• **PROBLEM**: From the first line of the entries below to the line with "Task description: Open", give each line again exactly.

• **INFORMATION PROVIDED**:
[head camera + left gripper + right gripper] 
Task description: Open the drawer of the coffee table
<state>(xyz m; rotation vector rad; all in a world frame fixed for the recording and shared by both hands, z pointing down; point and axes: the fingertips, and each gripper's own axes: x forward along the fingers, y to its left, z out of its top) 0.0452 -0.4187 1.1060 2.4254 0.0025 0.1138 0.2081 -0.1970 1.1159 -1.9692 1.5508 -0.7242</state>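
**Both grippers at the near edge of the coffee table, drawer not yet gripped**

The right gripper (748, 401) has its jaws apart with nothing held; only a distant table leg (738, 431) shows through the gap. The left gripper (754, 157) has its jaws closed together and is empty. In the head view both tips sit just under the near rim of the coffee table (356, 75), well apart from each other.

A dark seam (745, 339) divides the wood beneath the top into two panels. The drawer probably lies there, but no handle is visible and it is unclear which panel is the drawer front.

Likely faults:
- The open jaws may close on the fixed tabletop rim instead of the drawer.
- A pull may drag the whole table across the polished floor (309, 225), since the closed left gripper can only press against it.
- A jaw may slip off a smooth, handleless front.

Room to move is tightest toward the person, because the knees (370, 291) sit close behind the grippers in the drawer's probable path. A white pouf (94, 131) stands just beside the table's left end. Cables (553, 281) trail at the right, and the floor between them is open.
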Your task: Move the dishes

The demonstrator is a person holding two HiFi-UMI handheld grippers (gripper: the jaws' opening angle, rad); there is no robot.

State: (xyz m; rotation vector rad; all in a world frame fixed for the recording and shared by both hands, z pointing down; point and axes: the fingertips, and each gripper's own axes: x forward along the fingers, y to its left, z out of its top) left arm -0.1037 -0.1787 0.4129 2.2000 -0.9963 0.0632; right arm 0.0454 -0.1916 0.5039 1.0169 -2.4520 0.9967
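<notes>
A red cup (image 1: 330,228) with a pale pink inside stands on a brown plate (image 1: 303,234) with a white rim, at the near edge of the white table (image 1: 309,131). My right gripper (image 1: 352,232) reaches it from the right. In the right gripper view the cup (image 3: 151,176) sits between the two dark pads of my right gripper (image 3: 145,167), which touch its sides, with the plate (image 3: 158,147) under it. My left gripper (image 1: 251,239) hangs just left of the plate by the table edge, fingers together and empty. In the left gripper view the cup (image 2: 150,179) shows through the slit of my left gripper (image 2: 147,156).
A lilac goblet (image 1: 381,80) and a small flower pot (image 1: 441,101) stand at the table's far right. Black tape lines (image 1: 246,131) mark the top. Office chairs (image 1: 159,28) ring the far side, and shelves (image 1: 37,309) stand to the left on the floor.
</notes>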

• **TASK SOLUTION**:
[head camera + left gripper + right gripper] 
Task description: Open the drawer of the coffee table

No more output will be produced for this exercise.